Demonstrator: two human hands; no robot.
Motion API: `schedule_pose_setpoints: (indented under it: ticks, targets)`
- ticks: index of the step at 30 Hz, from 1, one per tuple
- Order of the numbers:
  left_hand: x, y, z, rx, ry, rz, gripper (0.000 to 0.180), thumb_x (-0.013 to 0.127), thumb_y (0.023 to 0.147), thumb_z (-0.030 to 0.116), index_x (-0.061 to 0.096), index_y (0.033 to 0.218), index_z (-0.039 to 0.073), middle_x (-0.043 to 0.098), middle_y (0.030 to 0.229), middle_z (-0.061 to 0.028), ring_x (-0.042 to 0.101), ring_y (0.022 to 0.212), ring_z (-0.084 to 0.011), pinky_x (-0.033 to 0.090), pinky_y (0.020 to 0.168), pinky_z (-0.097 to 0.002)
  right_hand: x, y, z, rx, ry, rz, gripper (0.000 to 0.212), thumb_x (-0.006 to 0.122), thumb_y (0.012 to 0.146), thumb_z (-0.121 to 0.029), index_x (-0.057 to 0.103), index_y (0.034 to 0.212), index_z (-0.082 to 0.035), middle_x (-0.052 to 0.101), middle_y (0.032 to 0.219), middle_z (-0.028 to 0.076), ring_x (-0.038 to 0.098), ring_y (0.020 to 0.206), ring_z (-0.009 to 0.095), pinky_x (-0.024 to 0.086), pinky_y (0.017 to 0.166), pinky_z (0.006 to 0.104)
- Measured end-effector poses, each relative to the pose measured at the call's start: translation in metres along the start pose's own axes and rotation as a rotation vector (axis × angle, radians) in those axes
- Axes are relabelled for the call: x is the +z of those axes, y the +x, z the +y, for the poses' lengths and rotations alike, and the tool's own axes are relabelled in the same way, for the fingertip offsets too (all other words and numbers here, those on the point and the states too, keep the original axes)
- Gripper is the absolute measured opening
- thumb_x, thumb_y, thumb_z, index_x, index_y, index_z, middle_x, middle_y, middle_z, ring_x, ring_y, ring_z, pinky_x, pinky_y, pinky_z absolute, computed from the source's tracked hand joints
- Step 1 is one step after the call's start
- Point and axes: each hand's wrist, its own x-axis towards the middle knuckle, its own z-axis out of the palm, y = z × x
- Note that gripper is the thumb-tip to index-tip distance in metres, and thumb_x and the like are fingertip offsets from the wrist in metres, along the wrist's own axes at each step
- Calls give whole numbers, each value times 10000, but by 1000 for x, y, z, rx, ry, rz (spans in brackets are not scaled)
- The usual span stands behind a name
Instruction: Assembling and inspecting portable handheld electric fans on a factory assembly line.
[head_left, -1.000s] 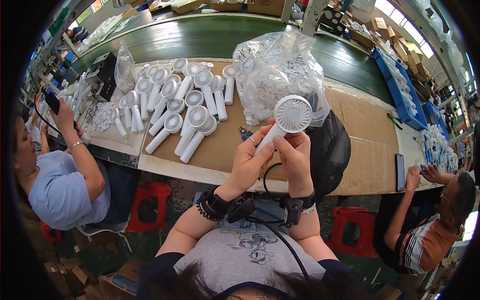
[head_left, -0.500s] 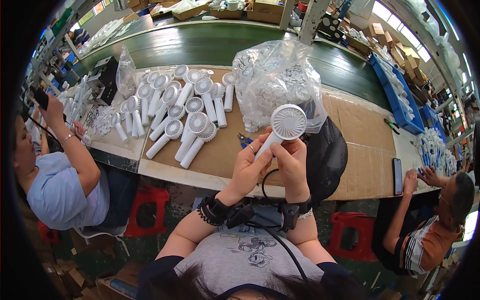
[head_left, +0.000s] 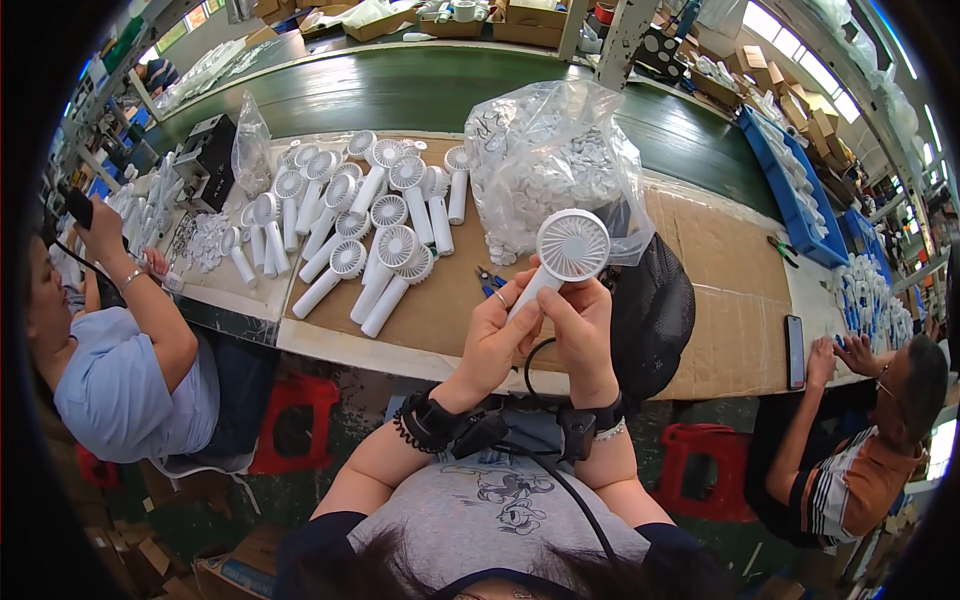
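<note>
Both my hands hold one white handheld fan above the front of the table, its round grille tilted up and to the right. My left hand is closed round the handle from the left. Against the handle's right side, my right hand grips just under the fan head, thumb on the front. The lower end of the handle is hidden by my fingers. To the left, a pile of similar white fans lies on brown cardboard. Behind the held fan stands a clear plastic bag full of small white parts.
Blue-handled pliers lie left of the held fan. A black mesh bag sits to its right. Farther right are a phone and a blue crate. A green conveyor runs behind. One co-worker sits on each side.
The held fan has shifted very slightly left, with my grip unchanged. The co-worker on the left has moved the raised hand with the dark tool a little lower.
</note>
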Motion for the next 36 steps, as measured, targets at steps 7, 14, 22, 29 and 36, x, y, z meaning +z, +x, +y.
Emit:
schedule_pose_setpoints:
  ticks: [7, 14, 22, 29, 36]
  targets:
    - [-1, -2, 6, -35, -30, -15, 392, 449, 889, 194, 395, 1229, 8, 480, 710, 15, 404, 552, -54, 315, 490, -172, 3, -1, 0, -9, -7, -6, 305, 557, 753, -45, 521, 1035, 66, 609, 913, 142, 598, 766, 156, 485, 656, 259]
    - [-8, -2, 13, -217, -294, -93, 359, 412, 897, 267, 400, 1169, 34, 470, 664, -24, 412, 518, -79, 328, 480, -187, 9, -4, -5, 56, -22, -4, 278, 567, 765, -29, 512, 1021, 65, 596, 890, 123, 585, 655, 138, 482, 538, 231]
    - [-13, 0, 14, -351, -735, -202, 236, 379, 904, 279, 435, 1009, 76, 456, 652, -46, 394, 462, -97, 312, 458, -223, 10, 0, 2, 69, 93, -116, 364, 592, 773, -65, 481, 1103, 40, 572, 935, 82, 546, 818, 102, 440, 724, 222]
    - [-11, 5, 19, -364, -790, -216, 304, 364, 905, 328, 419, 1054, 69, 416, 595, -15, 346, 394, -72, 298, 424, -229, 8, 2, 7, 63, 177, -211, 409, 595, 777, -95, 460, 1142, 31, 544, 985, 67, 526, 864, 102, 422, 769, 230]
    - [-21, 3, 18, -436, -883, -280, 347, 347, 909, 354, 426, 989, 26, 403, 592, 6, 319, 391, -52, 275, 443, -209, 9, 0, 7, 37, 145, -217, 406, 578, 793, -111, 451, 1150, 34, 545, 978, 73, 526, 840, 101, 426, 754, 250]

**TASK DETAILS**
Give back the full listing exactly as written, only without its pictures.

**ANSWER BELOW**
Demonstrator: two human hands; no robot.
Motion API: `schedule_pose_setpoints: (indented under it: ticks, targets)`
- ticks: index of the step at 30 Hz, from 1, one per tuple
- Order of the numbers:
  left_hand: x, y, z, rx, ry, rz, gripper (0.000 to 0.180), thumb_x (-0.013 to 0.127), thumb_y (0.023 to 0.147), thumb_z (-0.030 to 0.116), index_x (-0.061 to 0.096), index_y (0.033 to 0.218), index_z (-0.039 to 0.073), middle_x (-0.043 to 0.098), middle_y (0.030 to 0.229), middle_z (-0.061 to 0.028), ring_x (-0.042 to 0.101), ring_y (0.022 to 0.212), ring_z (-0.084 to 0.011), pinky_x (-0.033 to 0.090), pinky_y (0.020 to 0.168), pinky_z (-0.097 to 0.002)
  right_hand: x, y, z, rx, ry, rz, gripper (0.000 to 0.212), thumb_x (-0.006 to 0.122), thumb_y (0.012 to 0.146), thumb_z (-0.121 to 0.029), index_x (-0.057 to 0.103), index_y (0.034 to 0.212), index_z (-0.082 to 0.035), middle_x (-0.052 to 0.101), middle_y (0.032 to 0.219), middle_z (-0.028 to 0.076), ring_x (-0.038 to 0.098), ring_y (0.020 to 0.206), ring_z (-0.009 to 0.095), pinky_x (-0.024 to 0.086), pinky_y (0.017 to 0.166), pinky_z (0.006 to 0.104)
- Measured end-effector poses, each relative to the pose measured at the call's start: translation in metres along the start pose's own axes and rotation as a rotation vector (axis × angle, radians) in those axes
- Axes are relabelled for the call: x is the +z of those axes, y the +x, z the +y, for the poses' lengths and rotations alike, and the tool's own axes are relabelled in the same way, for the fingertip offsets too (all other words and numbers here, those on the point and the states too, keep the original axes)
- Gripper is the absolute measured opening
- thumb_x, thumb_y, thumb_z, index_x, index_y, index_z, middle_x, middle_y, middle_z, ring_x, ring_y, ring_z, pinky_x, pinky_y, pinky_z absolute, computed from the source's tracked hand joints
- Step 1 is one step after the call's start
- Point and axes: each hand's wrist, its own x-axis towards the middle knuckle, its own z-axis out of the palm, y = z × x
- Note that gripper is the thumb-tip to index-tip distance in metres, and thumb_x and the like are fingertip offsets from the wrist in metres, along the wrist's own axes at each step
- Calls give whole numbers, each value times 10000, but by 1000 for x, y, z, rx, ry, rz (spans in brackets are not scaled)
- The usual span stands behind a name
Instruction: Assembling and inspecting portable handheld electric fans on a factory assembly line.
[head_left, -1.000s] 
[head_left, -0.500s] 
[head_left, +0.000s] 
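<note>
Both my hands hold one white handheld fan above the front of the table, its round grille tilted up and to the right. My left hand is closed round the handle from the left. Against the handle's right side, my right hand grips just under the fan head, thumb on the front. The lower end of the handle is hidden by my fingers. To the left, a pile of similar white fans lies on brown cardboard. Behind the held fan stands a clear plastic bag full of small white parts.
Blue-handled pliers lie left of the held fan. A black mesh bag sits to its right. Farther right are a phone and a blue crate. A green conveyor runs behind. One co-worker sits on each side.
The held fan has shifted very slightly left, with my grip unchanged. The co-worker on the left has moved the raised hand with the dark tool a little lower.
</note>
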Motion for the next 36 steps, as measured, targets at steps 7, 14, 22, 29 and 36, x, y, z meaning +z, +x, +y.
Emit:
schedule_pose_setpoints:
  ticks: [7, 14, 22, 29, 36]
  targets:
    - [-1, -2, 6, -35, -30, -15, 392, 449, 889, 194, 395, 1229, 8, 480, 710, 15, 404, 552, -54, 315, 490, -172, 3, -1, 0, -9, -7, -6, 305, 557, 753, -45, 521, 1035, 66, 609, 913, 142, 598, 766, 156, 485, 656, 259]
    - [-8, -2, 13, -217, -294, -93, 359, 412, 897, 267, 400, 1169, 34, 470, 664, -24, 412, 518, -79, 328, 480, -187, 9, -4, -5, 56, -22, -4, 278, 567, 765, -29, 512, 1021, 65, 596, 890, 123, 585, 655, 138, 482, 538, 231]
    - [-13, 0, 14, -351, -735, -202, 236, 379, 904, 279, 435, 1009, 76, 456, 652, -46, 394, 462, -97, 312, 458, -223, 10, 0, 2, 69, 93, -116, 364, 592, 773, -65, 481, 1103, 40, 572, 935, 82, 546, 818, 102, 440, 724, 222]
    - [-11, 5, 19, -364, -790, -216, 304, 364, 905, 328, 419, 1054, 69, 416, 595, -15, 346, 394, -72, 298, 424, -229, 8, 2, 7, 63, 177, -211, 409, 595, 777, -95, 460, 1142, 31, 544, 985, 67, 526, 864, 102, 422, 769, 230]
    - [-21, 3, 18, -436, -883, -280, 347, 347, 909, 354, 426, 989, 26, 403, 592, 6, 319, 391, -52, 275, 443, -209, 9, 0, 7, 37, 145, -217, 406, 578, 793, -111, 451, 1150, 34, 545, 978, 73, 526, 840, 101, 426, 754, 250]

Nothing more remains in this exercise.